In contrast, to improve the multifunctionality of the chemosensor, we simply added acidic aqueous solution into CH3CN to evaluate its cation recognition performance. Probe s4 was further studied for its recognition of different cations. Various cations including Li+, Na+, K+, Ca2+, Cd2+, Zn2+, Sr2+, Ni2+, Co2+, and Cu2+ mixed with s4 in CH3CN/H2O (v/v, 9/1, pH 6.5) were tested via fluorescence emission (Figure 3A). Among all the selected cations, the addition of Cu2+ significantly reduced the fluorescence intensity of the probe s4. The inset graph in Figure 3A shows the disappearance of blue fluorescence in s4 solution, indicating the good detection capability of s4 for Cu2+ in aqueous media. To describe the selectivity of s4 to Cu2+ quantitatively, measurements of s4 responses to Cu2+ with different molar ratios were carried out. The fluorescence quenching rate in s4 reached 85% in the presence of a 100-fold concentration of Cu2+. Both the molar ratio and Job’s method indicated that the coordination ratio of probe s4 to Cu2+ was 1:1. The binding constant of Cu2+ to probe s4 was calculated to be 5.71 × 104 mol/L. Although both I− and Cu2+ caused fluorescence quenching, giving rise to the blue fluorescence disappearance in the solution, we also observed distinct colorimetric responses under white light: the solution turned from colorless to yellow upon addition of I−, whereas no color changing occurred with Cu2+ ion. This selective chromogenic behavior can be used as a dual-mode colorimetric detection chemosensor.

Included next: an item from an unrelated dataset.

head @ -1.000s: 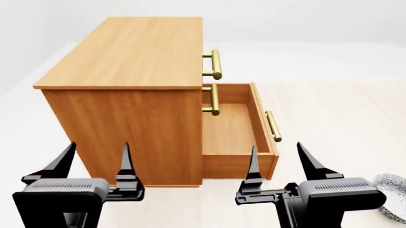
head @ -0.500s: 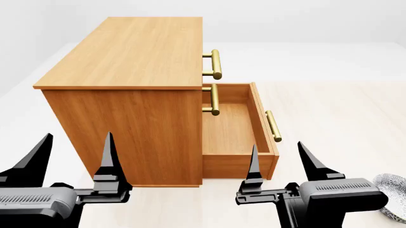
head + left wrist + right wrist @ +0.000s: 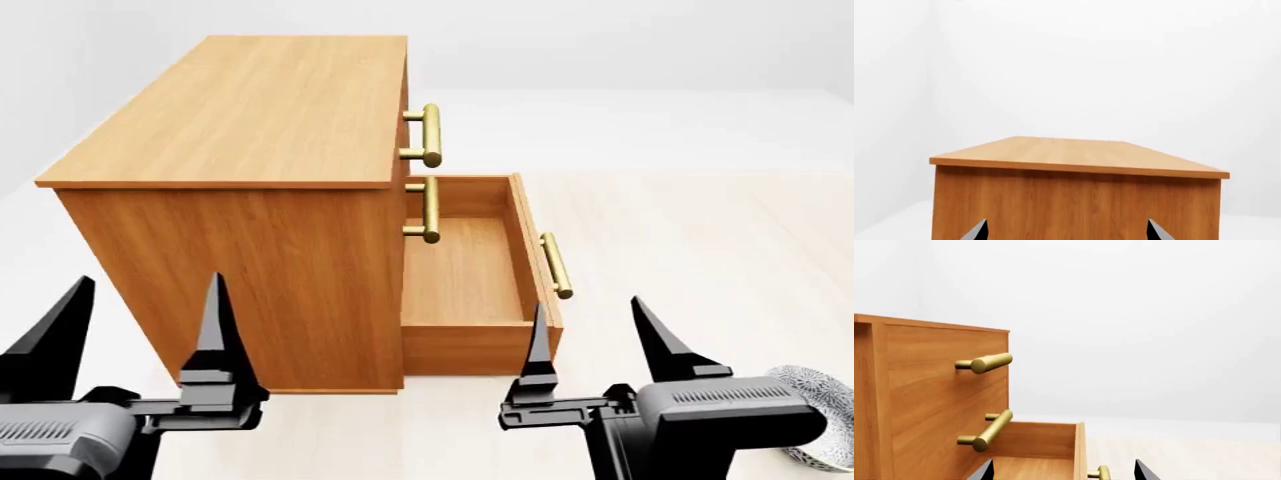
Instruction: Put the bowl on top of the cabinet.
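Note:
The orange-brown cabinet (image 3: 254, 110) stands on the pale floor in the head view, flat top bare, its lowest drawer (image 3: 467, 270) pulled out. Only the patterned rim of the bowl (image 3: 817, 405) shows, at the head view's lower right edge, beside and behind my right gripper's body. My left gripper (image 3: 140, 300) is open in front of the cabinet's side panel. My right gripper (image 3: 594, 325) is open near the drawer's front corner. The left wrist view faces the cabinet's (image 3: 1074, 200) side and top edge. The right wrist view shows the cabinet (image 3: 934, 390) front with brass handles (image 3: 987, 362).
The open drawer's brass handle (image 3: 554, 265) juts toward the right. Pale floor (image 3: 694, 230) stretches right of the cabinet, with white walls behind. The drawer interior holds nothing visible.
The cabinet has shifted slightly left in the head view. My left gripper has moved left and down, then stayed low. The right gripper has hardly moved, and more of the bowl shows.

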Robot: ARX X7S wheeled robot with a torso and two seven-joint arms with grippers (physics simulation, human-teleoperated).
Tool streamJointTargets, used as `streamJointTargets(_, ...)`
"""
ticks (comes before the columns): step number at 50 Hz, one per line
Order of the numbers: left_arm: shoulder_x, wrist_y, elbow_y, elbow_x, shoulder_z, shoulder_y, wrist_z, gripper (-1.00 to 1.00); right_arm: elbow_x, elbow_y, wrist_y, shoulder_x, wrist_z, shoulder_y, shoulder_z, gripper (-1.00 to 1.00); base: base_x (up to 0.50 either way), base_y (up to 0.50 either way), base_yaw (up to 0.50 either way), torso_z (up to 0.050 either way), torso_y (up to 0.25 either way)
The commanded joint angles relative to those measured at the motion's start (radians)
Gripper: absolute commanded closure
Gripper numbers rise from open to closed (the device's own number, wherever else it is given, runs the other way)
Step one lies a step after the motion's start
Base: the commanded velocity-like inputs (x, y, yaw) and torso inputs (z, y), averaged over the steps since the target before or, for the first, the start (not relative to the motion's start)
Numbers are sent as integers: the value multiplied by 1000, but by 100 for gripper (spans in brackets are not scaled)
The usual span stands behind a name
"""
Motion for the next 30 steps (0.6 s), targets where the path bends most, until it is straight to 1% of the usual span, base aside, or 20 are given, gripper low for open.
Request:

To evaluate the selectivity of s4, the interference of coexisting metal ions or anions in the recognition of Cu2+ and I−, respectively, by the probe s4 was investigated (Figure 4A and Figure 5B). The results of the fluorescent emission showed that s4 exhibited high selectivity for both Cu2+ and I−, unperturbed by the addition of other competitive metal ions and anions. This was also quite evident from the iodide-induced shift in UV–vis absorbance maxima at 254 nm remaining unperturbed. These results confirm a great deal of selectivity for the detection of iodide ion compared with other anions (Figure 5A).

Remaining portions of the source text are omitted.